Write out exactly the lines of the material below, beginning at the top and ending at the line that contains "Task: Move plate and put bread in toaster".

## Given information

━━━━━━━━

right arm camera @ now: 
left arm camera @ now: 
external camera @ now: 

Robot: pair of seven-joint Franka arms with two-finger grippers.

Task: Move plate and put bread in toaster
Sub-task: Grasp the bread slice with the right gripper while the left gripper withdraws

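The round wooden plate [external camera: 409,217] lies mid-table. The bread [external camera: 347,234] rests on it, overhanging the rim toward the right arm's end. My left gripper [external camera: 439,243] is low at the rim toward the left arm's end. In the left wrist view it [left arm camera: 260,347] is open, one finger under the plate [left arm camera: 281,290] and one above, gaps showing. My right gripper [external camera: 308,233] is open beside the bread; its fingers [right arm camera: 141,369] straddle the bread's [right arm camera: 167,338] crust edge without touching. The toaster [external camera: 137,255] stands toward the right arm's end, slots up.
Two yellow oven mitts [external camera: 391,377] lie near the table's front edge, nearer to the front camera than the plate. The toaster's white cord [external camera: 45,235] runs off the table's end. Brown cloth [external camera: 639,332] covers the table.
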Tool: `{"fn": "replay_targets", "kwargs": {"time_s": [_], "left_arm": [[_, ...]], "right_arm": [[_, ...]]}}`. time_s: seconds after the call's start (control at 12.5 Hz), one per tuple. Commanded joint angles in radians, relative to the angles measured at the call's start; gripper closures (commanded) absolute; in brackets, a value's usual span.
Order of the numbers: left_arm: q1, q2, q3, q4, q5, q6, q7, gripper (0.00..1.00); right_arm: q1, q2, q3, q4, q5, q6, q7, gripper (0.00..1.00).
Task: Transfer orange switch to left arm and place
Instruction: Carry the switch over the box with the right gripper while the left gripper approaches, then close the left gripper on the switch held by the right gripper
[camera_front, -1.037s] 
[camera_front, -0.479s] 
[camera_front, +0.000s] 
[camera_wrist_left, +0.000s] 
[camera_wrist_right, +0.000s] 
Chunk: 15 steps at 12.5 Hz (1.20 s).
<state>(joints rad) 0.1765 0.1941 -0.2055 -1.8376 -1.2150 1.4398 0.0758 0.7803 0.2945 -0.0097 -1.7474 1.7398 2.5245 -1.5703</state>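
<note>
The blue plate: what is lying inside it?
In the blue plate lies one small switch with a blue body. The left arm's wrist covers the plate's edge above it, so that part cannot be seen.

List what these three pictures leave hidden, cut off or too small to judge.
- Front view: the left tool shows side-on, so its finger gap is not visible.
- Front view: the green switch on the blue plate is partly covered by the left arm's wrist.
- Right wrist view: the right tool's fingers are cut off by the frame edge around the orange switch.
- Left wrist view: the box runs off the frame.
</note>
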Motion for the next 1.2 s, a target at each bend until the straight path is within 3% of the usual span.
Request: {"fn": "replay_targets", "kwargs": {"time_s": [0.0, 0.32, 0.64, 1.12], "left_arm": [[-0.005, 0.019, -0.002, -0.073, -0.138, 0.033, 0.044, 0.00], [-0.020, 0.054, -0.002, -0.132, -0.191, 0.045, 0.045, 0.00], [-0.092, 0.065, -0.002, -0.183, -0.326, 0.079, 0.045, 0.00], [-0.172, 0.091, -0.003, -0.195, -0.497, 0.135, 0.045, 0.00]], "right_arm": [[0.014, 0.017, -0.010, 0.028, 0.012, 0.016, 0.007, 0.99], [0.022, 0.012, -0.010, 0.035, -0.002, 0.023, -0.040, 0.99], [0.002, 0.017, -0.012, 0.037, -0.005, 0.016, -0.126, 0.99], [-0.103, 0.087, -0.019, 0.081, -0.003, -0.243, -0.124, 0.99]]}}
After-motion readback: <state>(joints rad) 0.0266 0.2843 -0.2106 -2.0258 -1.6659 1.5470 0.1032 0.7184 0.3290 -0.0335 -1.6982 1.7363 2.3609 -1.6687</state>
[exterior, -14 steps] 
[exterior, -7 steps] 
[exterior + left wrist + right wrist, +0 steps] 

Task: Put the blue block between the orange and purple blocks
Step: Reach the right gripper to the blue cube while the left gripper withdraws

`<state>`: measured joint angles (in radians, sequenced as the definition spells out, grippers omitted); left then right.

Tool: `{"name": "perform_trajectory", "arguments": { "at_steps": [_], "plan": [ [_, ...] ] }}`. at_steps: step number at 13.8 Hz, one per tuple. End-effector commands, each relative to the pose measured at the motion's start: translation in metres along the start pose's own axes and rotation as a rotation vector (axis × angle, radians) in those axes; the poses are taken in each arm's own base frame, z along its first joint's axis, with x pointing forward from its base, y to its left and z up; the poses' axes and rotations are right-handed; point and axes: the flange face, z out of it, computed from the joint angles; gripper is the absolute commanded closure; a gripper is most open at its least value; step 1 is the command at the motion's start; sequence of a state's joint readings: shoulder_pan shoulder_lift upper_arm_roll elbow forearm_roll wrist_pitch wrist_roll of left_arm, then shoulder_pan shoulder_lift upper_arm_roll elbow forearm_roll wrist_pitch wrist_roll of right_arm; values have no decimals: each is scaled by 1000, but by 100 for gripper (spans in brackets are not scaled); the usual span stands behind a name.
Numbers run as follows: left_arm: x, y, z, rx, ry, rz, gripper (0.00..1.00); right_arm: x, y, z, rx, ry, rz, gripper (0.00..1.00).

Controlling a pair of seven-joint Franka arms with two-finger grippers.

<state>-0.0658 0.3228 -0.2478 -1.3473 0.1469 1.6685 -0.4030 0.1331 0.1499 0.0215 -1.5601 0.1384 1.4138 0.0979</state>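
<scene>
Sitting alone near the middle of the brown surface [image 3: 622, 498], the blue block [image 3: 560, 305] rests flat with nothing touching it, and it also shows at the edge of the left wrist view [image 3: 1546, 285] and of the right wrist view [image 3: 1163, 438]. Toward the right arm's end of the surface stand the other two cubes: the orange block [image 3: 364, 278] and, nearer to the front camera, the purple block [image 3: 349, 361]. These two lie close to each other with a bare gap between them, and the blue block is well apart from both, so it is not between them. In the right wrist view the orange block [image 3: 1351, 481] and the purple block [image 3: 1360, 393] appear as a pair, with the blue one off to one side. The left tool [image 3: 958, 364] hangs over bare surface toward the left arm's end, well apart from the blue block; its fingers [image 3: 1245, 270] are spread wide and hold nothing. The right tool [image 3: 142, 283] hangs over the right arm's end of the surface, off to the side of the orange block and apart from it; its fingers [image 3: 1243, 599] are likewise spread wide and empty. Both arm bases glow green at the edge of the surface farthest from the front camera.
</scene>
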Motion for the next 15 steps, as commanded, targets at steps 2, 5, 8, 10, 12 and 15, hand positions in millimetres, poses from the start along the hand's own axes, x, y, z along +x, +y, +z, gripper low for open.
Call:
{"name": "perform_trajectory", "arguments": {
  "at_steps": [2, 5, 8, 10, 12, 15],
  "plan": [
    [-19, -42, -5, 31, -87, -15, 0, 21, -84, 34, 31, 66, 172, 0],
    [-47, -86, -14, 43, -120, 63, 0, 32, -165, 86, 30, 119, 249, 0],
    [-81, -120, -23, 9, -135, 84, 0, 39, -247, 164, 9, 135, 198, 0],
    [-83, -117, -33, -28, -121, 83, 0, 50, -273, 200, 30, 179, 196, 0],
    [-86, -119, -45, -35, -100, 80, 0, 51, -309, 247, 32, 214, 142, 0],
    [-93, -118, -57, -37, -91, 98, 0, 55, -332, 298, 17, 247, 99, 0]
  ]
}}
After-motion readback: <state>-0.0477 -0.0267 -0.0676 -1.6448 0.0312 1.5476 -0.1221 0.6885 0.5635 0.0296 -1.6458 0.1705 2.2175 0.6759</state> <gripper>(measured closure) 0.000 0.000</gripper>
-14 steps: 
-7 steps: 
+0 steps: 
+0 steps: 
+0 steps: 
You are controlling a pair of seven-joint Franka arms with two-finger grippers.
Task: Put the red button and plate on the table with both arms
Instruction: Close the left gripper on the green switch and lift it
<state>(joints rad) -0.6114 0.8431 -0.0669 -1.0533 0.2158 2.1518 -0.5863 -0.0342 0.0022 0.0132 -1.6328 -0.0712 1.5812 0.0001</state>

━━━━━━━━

## Exercise output
right arm camera @ now: 
left arm camera @ now: 
external camera @ now: 

Robot: pair of seven-joint Franka arms with two-finger grippers.

Task: Move plate and put bread in toaster

This concludes the output.